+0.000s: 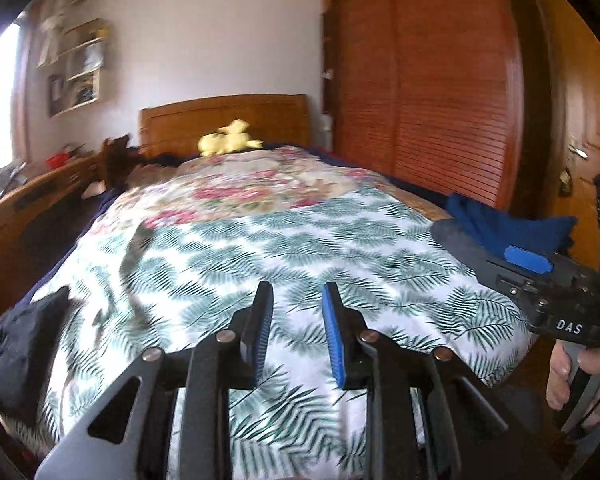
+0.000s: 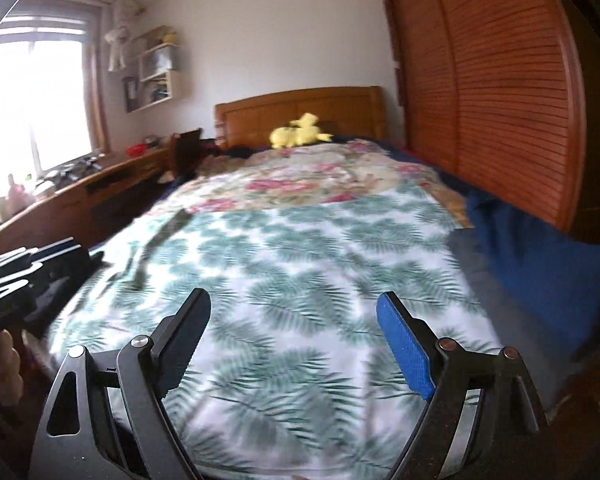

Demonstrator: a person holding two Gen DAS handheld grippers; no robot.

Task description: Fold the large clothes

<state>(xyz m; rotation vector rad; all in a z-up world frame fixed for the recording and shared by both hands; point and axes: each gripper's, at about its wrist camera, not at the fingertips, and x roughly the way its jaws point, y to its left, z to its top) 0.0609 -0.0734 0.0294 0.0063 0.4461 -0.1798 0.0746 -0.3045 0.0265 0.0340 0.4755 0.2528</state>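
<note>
Bedroom, mid-approach: left claw (image 1: 296,300) narrowly parted, right claw (image 2: 294,312) spread wide, both empty, hovering over the near end of the bed (image 1: 224,120). Ahead, spread flat on a fern-print sheet (image 1: 300,248): no garment laid out for folding. Dark clothing (image 1: 20,344) bunched at the left edge, blue clothing (image 1: 500,224) heaped at the right. Likely step: reaching for the next piece. Next move, by the look of it: pinching an edge and dragging it onto the sheet.
</note>
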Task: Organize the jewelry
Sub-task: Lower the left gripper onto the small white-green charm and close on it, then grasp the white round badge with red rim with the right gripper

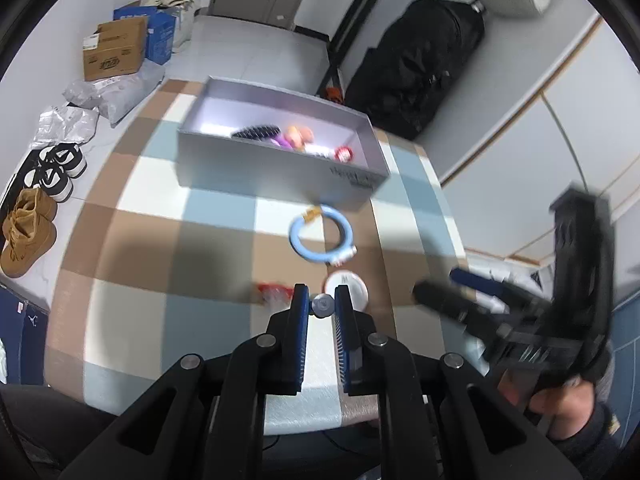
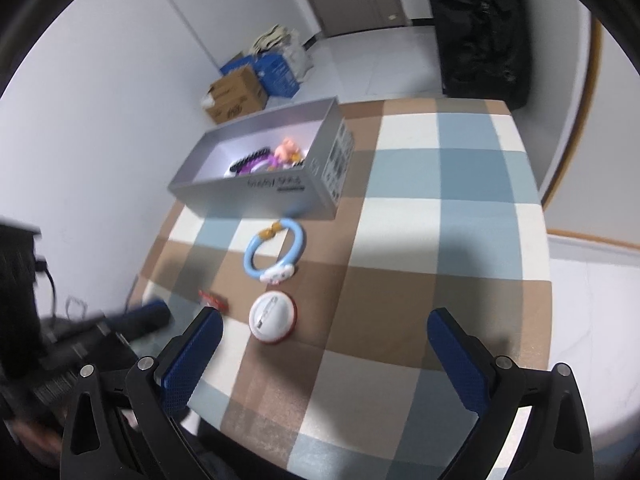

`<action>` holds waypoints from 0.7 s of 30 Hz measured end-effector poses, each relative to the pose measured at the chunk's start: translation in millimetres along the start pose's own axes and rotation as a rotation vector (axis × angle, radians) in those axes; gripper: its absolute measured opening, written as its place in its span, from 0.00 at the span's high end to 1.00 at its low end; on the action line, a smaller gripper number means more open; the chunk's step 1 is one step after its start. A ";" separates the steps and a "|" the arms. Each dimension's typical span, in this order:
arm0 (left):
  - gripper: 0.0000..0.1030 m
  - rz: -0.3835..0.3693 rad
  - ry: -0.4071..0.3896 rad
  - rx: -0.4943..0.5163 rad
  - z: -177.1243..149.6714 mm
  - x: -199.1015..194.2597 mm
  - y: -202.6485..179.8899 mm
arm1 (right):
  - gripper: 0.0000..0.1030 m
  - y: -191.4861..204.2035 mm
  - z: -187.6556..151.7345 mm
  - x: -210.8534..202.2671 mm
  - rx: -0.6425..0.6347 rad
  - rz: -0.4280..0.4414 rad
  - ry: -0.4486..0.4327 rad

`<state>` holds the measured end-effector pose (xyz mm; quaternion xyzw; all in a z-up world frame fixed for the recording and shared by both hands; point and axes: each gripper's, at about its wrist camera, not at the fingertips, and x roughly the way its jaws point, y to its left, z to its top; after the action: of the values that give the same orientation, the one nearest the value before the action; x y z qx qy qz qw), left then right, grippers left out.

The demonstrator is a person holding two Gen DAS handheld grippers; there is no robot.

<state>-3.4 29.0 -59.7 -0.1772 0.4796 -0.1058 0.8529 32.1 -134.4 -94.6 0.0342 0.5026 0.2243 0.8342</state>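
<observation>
White walls and pale tiled floor (image 1: 248,36); cardboard boxes (image 1: 114,48), shoes (image 1: 56,168), black bag (image 1: 416,68) beside checked table (image 2: 440,208).

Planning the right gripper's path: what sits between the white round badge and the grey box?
Only the blue ring lies between the white round badge and the grey box, on the checked tablecloth; clearest in the right wrist view.

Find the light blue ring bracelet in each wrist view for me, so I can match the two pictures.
Left wrist view: the light blue ring bracelet lies right of centre on the checked cloth, just below the grey box.
Right wrist view: the same bracelet lies left of centre, again just below the grey box.
Shared landmark: the round white badge, next below the bracelet in both.
</observation>
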 end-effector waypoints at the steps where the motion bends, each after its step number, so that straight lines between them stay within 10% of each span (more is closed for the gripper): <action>1: 0.92 -0.006 -0.009 -0.014 3.1 -2.0 2.8 | 0.02 2.6 -1.2 2.8 -0.015 0.001 0.012; 21: 0.92 -0.090 -0.034 -0.137 18.5 -14.2 39.2 | 0.49 63.7 -10.3 48.0 -0.310 -0.063 0.082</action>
<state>5.5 73.5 -55.6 -0.2583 0.4629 -0.1082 0.8410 20.5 -59.3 -121.2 -0.1199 0.4962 0.2743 0.8149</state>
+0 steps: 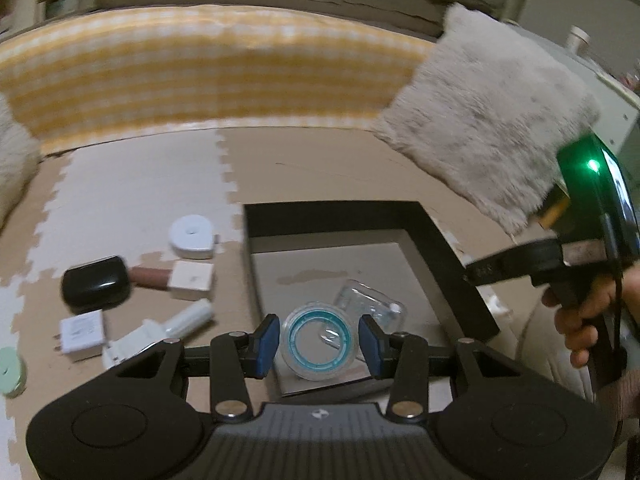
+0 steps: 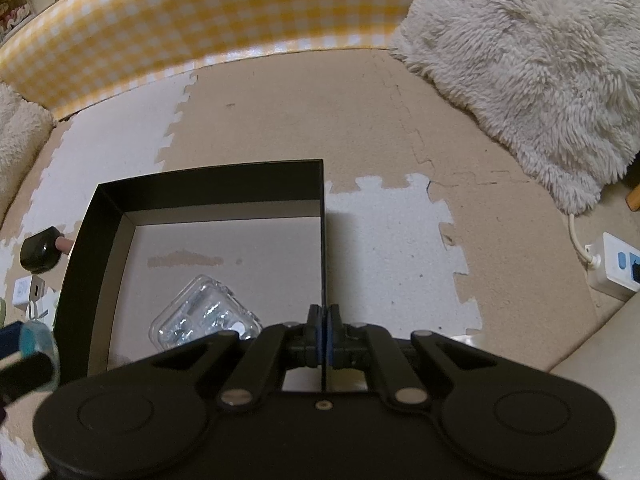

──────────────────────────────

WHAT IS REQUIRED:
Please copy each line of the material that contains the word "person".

SOLUTION TO THE PROBLEM:
Demonstrator: a person holding two Gen DAS handheld grippers; no robot.
The demonstrator is a person holding two Gen DAS handheld grippers; there is no robot.

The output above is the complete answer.